SUPREME COURT OF THE STATE OF NEW YORK COUNTY OF NEW YORK: IAS PART 58
Apr 30, 2013
2013 N.Y. Slip Op. 30951 (N.Y. Sup. Ct. 2013)

Opinion

Index No. 104348/12

04-30-2013

In the Matter of the Application of BENITO GONZALEZ, Petitioner, For a Judgment under Article 78 of the Civil Practice Law and Rules. v. RAYMOND KELLY, as the Police Commissioner of the City Of New York, and as Chairman of the Board of Trustees of the Police Pension Fund, Article II, KEVIN HOLLORAN, as Executive Director of the New York City Police Pension Fund, THE BOARD OF TRUSTEES of the Police Pension Fund, Article II, and THE CITY OF NEW YORK, Respondents.


DONNA M. MILLS , J.:

In this Article 78 proceeding, petitioner Benito Gonzalez seeks a judgment annulling the determination of respondents Raymond Kelly, as the Police Commissioner of the City of New York, and as Chairman of the Board of Trustees of the Police Pension Fund, Article II, Kevin Holloran, as Executive director of the New York City Police Pension Fund, The Board of Trustees of the Police Pension Fund ("the Board of Trustees"), and the City of New York (collectively "respondents") which denied his accident disability retirement, ("ADR") application pursuant to § 13-252 of the Administrative Code of the City of New York ("Administrative Code"). Petitioner also asks the Court to direct the Board of Trustees to grant her ADR benefits outright or for another reconsideration of her application.

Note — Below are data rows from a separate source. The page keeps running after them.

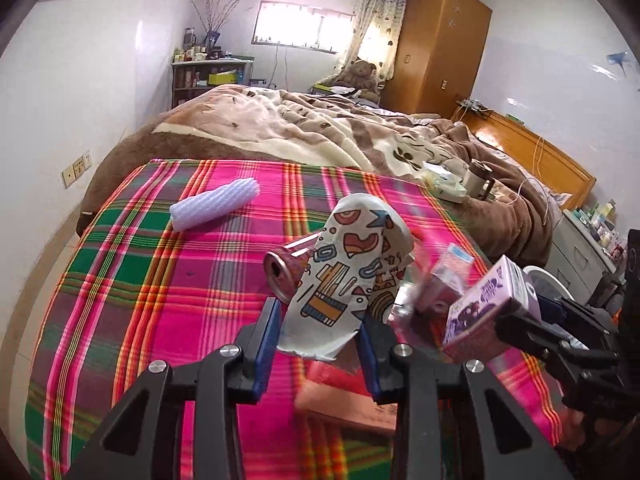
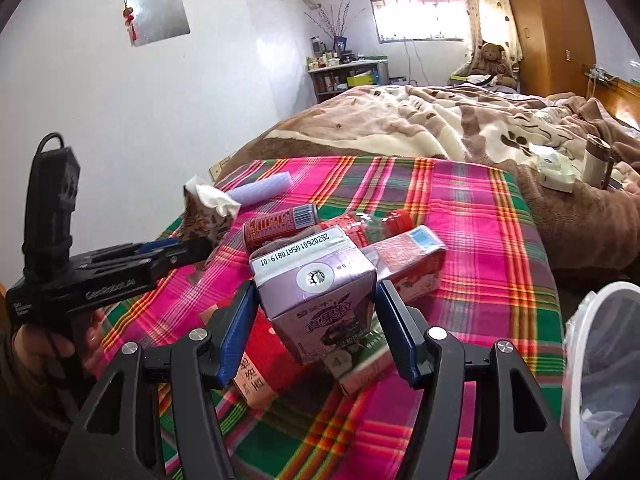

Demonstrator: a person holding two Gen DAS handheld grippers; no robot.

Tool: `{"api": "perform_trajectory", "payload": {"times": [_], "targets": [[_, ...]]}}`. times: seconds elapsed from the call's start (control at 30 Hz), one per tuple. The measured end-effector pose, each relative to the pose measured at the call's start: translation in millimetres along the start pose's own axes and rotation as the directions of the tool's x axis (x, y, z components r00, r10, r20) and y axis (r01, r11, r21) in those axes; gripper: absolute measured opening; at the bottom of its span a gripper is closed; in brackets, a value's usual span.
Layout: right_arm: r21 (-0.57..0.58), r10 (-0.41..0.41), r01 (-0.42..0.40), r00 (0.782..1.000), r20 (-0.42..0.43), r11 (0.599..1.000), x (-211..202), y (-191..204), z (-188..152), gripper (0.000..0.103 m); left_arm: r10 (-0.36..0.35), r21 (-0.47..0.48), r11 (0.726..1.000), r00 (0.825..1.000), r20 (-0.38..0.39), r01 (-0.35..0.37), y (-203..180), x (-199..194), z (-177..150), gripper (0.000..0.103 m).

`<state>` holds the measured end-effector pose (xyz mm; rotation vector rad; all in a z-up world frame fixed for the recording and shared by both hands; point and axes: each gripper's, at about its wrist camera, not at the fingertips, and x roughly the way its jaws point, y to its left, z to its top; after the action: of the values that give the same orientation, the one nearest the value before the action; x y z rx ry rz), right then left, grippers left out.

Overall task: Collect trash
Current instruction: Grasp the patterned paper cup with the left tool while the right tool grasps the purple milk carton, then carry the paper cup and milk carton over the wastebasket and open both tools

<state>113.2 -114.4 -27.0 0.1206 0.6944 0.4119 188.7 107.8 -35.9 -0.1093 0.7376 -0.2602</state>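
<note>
Presently the left gripper point(image 1: 320, 332) is clamping a crushed patterned paper cup point(image 1: 352, 276) above the plaid cloth point(image 1: 140, 300), while the right gripper point(image 2: 316, 324) is gripping a purple drink carton point(image 2: 316, 292).

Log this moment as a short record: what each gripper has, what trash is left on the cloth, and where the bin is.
left gripper: shut on crushed patterned paper cup
right gripper: shut on purple drink carton
left on plaid cloth: red can, plastic bottle, pink carton, foam sleeve
bin: white, lined, beside the bed at the right gripper's side
</note>
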Motion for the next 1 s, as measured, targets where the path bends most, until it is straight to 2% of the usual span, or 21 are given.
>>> {"api": "perform_trajectory", "payload": {"times": [0.2, 0.4, 0.7, 1.0], "targets": [[0.024, -0.028, 0.027, 0.999, 0.036, 0.999, -28.1, -14.8, -4.8, 0.062, -0.004, 0.053, 0.999, 1.0, 0.028, 0.002, -36.1, -19.4, -5.7, 0.037], [0.047, -0.105, 0.102, 0.992, 0.066, 0.994, -59.0, -35.8, -12.1, 0.062, -0.065, 0.092, 0.994, 0.997, 0.038, 0.061, -77.3, -26.2, -11.1, 0.037], [0.108, -0.22, 0.21, 0.97, 0.099, 0.972, -100.6, -77.1, -23.8, 0.062, -0.17, 0.175, 0.971, 0.985, 0.022, 0.164, -151.0, -24.6, -18.1, 0.037], [0.181, -0.323, 0.303, 0.941, 0.098, 0.936, -125.1, -118.0, -34.0, 0.062, -0.262, 0.228, 0.938, 0.965, -0.023, 0.26, -221.2, -16.3, -29.7, 0.037]]}}
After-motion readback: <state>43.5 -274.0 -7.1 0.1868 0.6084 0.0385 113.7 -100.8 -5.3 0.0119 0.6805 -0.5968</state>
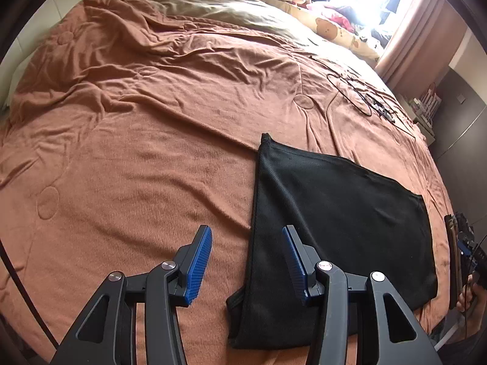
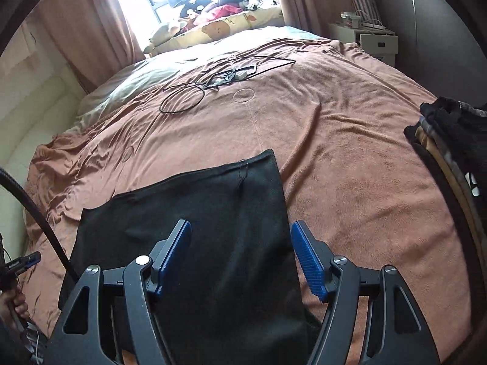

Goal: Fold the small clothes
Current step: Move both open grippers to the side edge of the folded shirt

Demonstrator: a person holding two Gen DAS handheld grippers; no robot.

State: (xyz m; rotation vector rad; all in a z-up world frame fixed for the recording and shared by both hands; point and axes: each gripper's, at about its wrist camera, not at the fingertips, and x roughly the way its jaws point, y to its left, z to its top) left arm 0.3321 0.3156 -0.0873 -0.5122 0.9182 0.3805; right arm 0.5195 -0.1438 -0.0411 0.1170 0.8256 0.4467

Petitioner was appointed as a Police Officer with the New York Police Department ("NYPD") on July 5, 1989, and became a member of the Police Pension Fund ("PPF") thereafter. Petitioner alleges, and it is undisputed that he was injured when his right thumb struck the ground while he was demonstrating a takedown technique during a training class on March 4, 2010. On the Line of Duty Injury Report, petitioner described the incident as follows: "At [time and place of occurrence], I was demonstrating a takedown technique to the Basic Plainclothes Class when my right thumb struck the ground, causing pain." Petitioner repeats the same facts in an Aided Report and Witness Statement also completed on March 4, 2010, by Police Officer Manuel Correa. In the Witness Statement, Officer Correa stated that, "At [time and place of Occurrence], Det. Gonzalez was demonstrating a takedown technique during the 4-day Basic Plainclothes Course conducted at the Police Academy, when his right thumb struck the ground, causing pain."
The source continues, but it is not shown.